#### EXERCISE PROMPT:
Below are the records; copy every line in them that holds the string "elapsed".

Excerpts from a dataset:
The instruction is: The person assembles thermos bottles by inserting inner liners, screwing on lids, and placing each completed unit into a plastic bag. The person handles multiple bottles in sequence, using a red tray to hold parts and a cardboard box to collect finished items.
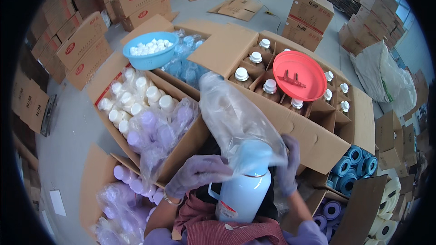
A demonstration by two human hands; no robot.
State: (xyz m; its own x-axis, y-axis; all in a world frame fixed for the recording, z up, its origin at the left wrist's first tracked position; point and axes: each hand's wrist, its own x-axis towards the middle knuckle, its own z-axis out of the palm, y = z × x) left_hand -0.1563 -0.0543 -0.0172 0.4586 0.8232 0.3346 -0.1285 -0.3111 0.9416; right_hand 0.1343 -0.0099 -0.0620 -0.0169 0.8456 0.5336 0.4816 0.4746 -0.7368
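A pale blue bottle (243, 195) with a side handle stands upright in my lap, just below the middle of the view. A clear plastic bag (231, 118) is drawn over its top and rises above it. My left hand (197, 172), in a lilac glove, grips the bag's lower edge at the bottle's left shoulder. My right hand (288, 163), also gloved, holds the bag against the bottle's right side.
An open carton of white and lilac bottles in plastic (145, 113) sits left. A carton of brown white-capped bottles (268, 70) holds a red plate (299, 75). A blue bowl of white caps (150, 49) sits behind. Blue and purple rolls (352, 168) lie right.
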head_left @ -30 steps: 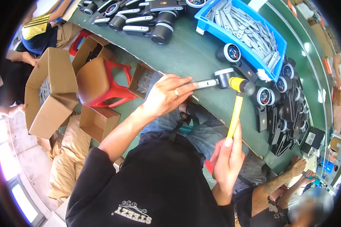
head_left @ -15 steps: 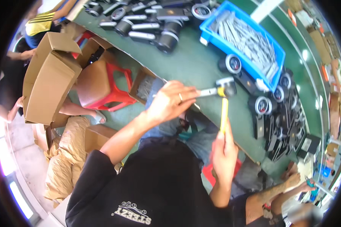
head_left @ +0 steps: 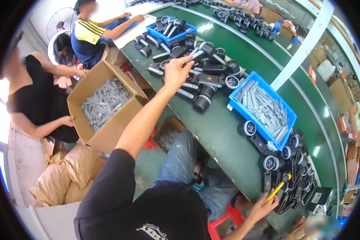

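Note:
My left hand (head_left: 177, 73) reaches to the far pile on the table, its fingers closed on a black device with a grey bar handle (head_left: 194, 57) and a round drum end. The held device hangs over similar black devices (head_left: 206, 95) that lie heaped there. Nearer, at the right edge of the table, my right hand (head_left: 264, 206) is wrapped round the yellow handle of a small hammer (head_left: 277, 189). Its dark head is raised above a second cluster of black devices (head_left: 271, 163) with round dial faces. The hand partly hides the handle's lower end.
A blue tray (head_left: 233, 105) full of grey bars stands on the green table (head_left: 212, 132). To the left, a person in black (head_left: 40, 96) holds a cardboard box (head_left: 108, 128) of grey pieces. Farther off are a smaller blue tray (head_left: 189, 34) and another seated person (head_left: 86, 36).
My left hand has carried the device from the table's near middle up to the far pile. My right hand has moved the hammer away toward the lower right. The person's box now shows its contents.

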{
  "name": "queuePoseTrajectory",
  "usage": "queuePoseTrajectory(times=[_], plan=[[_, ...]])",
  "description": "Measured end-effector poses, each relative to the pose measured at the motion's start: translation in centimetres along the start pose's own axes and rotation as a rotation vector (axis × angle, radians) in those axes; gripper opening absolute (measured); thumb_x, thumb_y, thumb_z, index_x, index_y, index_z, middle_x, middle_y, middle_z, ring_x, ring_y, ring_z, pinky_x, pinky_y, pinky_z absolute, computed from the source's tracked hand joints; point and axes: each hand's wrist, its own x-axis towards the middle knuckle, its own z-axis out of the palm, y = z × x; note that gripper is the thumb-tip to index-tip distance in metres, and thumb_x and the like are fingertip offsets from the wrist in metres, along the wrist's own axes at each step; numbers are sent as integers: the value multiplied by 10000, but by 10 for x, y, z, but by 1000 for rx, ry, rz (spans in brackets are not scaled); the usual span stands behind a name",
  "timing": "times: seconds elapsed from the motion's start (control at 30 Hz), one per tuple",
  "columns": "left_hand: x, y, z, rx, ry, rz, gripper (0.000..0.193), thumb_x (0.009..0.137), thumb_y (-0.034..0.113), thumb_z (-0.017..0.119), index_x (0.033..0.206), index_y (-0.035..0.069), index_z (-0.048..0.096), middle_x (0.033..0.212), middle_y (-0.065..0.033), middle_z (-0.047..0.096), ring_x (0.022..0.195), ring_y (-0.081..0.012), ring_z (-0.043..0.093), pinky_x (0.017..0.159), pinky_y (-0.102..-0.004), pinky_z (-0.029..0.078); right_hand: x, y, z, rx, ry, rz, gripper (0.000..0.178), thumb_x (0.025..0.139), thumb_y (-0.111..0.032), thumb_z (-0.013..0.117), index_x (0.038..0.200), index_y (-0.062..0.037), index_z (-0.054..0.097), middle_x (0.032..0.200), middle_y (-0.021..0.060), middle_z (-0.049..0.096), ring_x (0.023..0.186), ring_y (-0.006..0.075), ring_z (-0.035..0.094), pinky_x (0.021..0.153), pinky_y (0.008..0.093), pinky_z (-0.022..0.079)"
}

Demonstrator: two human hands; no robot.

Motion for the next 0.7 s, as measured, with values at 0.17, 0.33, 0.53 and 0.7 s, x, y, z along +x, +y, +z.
queuePoseTrajectory(times=[0.17, 0.33, 0.53, 0.7], plan=[[57, -107, 50, 176, -68, 290, 327, 896, 269, 797, 1155, 69, 794, 1088, -173, 778, 947, -313, 765, 863, -421, 587, 3, 7, 15, 33, -15, -140, 323, 1013, -120, 673, 1267, 72, 617, 1289, 225, 565, 1209, 414, 566, 1057, 460, 450], [36, -37, 46, 261, -6, 386, 338, 925, 147, 714, 1250, 65, 758, 1409, -202, 657, 1246, -393, 614, 1100, -458, 460, 11, -17, 20, 31, -47, -13, 407, 994, -92, 686, 1395, -66, 623, 1319, 169, 558, 1165, 410, 626, 954, 478, 520], [-83, 66, 52, -134, -249, 689, 321, 910, 88, 758, 1231, 102, 740, 1341, -138, 693, 1230, -334, 647, 1071, -446, 496, 14, 2, 21, 116, -93, 97, 475, 902, -97, 788, 1348, -36, 637, 1226, 155, 541, 1074, 343, 609, 955, 424, 503], [-186, 125, 50, -367, -806, 675, 589, 862, 284, 850, 1398, 125, 665, 1420, -140, 655, 1317, -342, 603, 1128, -460, 458, 4, -29, 27, 248, -82, 76, 365, 859, -47, 812, 1211, -61, 715, 1158, 147, 514, 1075, 320, 585, 965, 398, 489]])
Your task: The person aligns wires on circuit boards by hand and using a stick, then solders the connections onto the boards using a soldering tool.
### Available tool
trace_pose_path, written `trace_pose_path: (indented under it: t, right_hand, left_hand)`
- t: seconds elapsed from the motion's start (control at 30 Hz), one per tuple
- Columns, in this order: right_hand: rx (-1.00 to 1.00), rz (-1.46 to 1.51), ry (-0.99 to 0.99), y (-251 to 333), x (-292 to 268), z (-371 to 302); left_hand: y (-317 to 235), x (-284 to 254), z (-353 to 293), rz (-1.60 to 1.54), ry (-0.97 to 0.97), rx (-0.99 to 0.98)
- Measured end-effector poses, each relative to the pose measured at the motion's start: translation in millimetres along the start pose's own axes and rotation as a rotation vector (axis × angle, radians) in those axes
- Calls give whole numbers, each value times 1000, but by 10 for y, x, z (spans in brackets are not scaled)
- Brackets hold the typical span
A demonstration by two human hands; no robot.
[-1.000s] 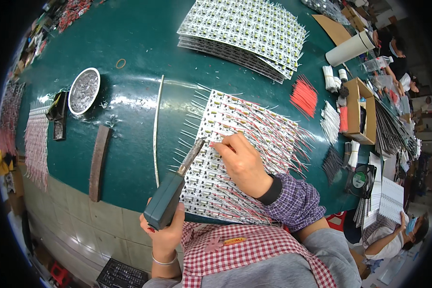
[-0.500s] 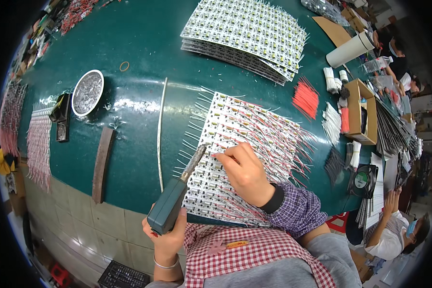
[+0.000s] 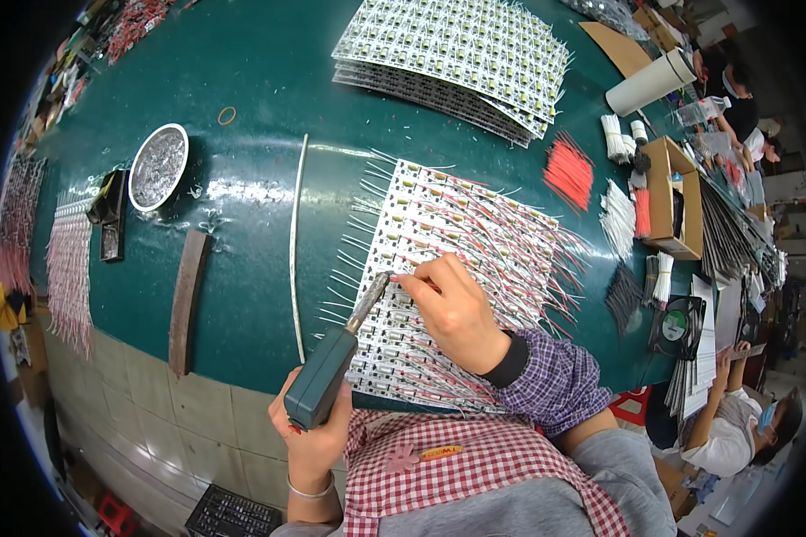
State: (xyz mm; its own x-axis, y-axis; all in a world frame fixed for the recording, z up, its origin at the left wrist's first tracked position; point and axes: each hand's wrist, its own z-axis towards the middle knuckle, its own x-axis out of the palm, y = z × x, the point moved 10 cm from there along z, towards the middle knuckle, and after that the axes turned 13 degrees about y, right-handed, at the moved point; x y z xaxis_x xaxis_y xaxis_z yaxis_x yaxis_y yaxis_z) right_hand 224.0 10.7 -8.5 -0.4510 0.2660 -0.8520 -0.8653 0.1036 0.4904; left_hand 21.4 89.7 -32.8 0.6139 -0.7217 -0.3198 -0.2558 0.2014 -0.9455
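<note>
My left hand (image 3: 316, 428) is closed around the dark green handle of a soldering iron (image 3: 324, 376). The iron slants up and to the right, its metal tip over the left part of a white circuit board panel (image 3: 392, 219). Close beside that tip, my right hand (image 3: 457, 313) is pinched on a thin wire (image 3: 397, 278), whose reddish end barely shows between the fingertips. Many red and white wires spread from the panel to the right, and short pale wires stick out along its left edge. Whether the tip touches the panel is hard to make out.
A stack of similar panels (image 3: 448, 63) lies at the far side. On the left are a round bowl (image 3: 158, 167), a black stand (image 3: 112, 219) and a brown bar (image 3: 189, 300). Red wires (image 3: 569, 172), a cardboard box (image 3: 676, 201) and a small fan (image 3: 678, 326) lie right. Co-workers sit beyond.
The iron's tip and my right hand have shifted slightly up and to the right in the picture. The whole scene has moved a little with the view. Both grips stay the same.
</note>
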Motion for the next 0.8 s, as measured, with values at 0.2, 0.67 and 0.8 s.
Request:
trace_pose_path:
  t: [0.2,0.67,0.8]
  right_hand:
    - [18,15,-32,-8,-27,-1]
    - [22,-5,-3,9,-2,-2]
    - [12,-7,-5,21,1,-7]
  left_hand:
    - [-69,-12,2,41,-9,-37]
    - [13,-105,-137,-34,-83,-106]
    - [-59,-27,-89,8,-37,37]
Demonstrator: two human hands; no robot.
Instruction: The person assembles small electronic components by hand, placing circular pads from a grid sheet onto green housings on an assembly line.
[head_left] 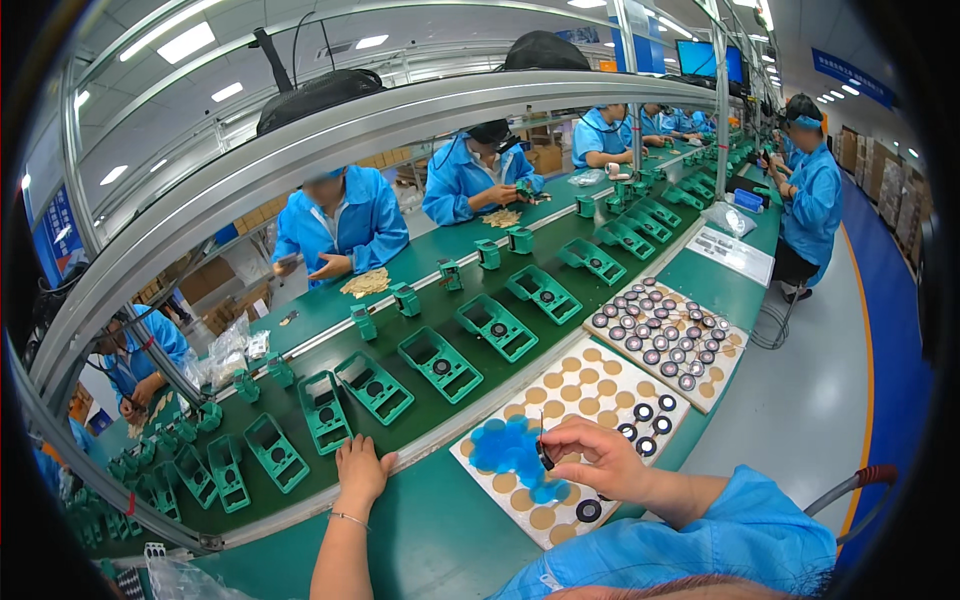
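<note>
One small black ring (545, 458) is pinched in the right hand (600, 462) over the tray (600, 385); next, a steady placement. Left hand (360, 470) rests spread on the desk (440, 530).

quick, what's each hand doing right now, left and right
Left hand: open, flat on the belt edge, holding nothing.
Right hand: closed, pinching a small black ring over the tray.

head view: worn on head | faces down and forward along workbench (440, 520) | close | fisheye
</note>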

#### SOLUTION FOR THIS PROBLEM:
  "timing": "times: seconds elapsed from the motion's start (control at 30 Hz), one per tuple",
- t: seconds elapsed from the motion's start (control at 30 Hz), one per tuple

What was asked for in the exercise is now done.